**Your goal**
Below are the records; extract from them the line containing "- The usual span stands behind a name" to the line containing "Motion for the", both lines included, exactly and with no pictures.

**Supplied records**
::::::

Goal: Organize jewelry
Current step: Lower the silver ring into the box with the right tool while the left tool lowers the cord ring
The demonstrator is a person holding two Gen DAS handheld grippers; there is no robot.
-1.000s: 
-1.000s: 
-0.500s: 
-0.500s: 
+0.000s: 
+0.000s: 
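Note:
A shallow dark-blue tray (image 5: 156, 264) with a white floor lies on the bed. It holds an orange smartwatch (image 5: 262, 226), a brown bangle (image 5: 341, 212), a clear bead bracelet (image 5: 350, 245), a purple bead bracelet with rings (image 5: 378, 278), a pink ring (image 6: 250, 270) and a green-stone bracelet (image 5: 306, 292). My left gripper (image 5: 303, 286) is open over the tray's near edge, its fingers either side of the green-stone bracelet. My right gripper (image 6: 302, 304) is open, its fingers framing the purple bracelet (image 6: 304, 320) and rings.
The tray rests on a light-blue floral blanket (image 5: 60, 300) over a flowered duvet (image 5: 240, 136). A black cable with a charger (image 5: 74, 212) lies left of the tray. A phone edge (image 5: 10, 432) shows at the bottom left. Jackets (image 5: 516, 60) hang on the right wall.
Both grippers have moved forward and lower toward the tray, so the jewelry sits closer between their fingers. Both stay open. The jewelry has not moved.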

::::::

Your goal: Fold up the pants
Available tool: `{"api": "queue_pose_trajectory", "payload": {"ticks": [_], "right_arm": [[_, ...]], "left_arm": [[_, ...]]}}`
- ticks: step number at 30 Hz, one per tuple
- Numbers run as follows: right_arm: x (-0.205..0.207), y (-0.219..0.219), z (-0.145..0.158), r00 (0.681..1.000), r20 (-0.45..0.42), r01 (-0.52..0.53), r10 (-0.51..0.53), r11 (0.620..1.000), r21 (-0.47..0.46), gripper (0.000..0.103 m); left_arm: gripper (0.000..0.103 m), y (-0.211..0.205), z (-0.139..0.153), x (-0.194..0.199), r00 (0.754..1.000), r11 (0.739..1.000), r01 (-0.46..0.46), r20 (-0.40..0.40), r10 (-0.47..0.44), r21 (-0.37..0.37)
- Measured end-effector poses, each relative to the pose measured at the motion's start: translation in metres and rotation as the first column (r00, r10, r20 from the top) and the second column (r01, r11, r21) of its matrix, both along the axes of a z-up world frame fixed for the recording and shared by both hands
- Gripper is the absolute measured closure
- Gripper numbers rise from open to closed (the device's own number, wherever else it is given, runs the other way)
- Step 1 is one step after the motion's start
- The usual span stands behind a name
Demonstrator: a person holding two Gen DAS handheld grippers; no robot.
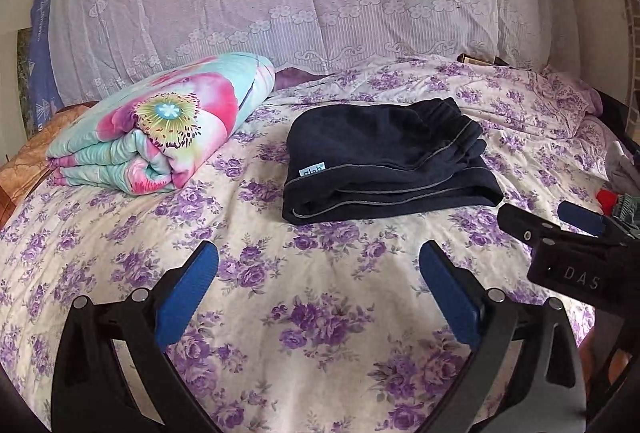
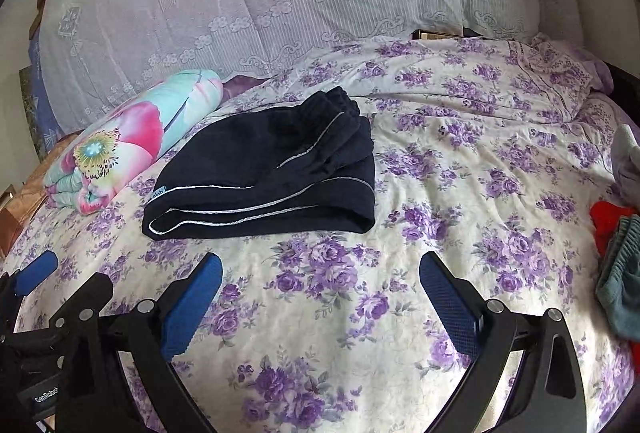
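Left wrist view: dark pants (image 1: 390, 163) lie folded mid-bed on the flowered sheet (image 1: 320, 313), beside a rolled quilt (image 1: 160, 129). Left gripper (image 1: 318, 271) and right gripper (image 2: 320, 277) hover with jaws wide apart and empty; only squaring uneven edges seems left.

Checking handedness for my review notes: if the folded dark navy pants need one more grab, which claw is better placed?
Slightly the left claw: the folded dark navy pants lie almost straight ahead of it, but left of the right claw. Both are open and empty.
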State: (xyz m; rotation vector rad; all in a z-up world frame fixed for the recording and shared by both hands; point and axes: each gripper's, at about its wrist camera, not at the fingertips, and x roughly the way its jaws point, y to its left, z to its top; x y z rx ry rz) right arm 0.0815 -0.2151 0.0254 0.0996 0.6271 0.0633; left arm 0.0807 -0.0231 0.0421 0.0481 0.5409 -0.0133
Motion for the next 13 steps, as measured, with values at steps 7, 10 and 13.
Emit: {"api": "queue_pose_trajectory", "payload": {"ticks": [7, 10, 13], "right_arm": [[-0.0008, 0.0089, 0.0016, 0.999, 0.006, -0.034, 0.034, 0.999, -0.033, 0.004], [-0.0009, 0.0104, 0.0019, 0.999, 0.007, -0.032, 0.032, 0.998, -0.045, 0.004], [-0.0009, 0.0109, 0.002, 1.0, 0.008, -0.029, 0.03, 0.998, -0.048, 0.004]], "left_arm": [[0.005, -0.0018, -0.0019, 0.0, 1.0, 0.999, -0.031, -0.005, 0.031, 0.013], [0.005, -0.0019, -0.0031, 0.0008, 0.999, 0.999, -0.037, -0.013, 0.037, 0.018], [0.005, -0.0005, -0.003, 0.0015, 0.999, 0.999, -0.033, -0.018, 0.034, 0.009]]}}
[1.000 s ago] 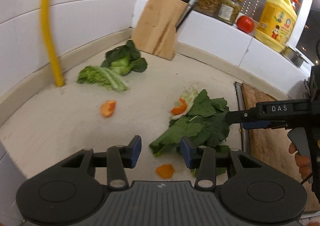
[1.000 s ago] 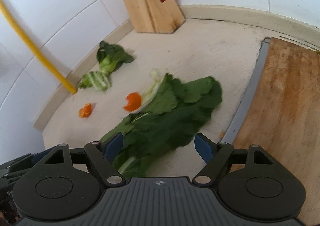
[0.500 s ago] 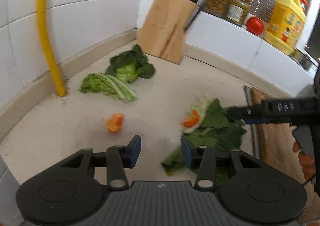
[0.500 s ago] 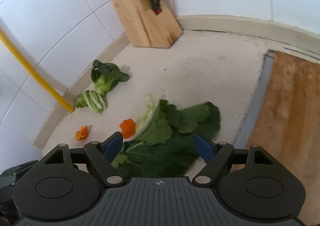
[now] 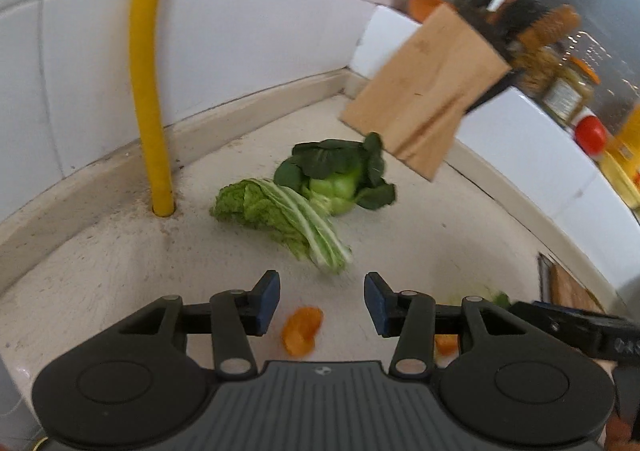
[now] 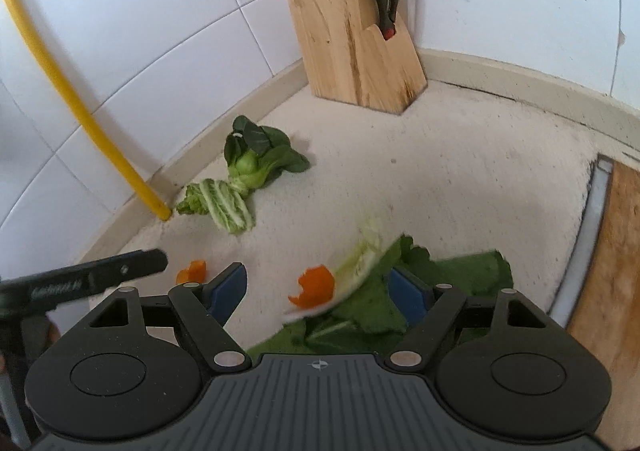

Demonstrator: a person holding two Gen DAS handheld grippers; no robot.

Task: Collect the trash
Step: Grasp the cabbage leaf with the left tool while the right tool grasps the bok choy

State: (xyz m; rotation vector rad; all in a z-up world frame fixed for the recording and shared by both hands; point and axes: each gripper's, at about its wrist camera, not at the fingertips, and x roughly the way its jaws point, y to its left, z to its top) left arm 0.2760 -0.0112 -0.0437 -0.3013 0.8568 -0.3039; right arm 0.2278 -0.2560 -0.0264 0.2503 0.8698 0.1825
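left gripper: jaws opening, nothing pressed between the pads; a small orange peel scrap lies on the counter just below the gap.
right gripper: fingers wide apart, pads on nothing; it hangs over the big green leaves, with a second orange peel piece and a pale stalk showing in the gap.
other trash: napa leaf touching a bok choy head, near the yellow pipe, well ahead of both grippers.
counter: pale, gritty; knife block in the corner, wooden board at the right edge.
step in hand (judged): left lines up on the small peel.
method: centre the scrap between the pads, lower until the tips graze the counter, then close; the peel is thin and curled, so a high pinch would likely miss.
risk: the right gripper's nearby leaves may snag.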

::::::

**Answer to this exercise**
- The usual span stands behind a name
Demonstrator: a person holding two Gen DAS handheld grippers; no robot.
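Left wrist view: dark pants (image 1: 390, 163) lie folded mid-bed on the flowered sheet (image 1: 320, 313), beside a rolled quilt (image 1: 160, 129). Left gripper (image 1: 318, 271) and right gripper (image 2: 320, 277) hover with jaws wide apart and empty; only squaring uneven edges seems left.

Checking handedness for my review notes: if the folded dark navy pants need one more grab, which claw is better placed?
Slightly the left claw: the folded dark navy pants lie almost straight ahead of it, but left of the right claw. Both are open and empty.
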State: (xyz m; rotation vector rad; all in a z-up world frame fixed for the recording and shared by both hands; point and axes: each gripper's, at about its wrist camera, not at the fingertips, and x roughly the way its jaws point, y to its left, z to its top; x y z rx ry rz) right arm 0.0815 -0.2151 0.0254 0.0996 0.6271 0.0633; left arm 0.0807 -0.0231 0.0421 0.0481 0.5409 -0.0133
Motion for the next 13 steps, as measured, with values at steps 7, 10 and 13.

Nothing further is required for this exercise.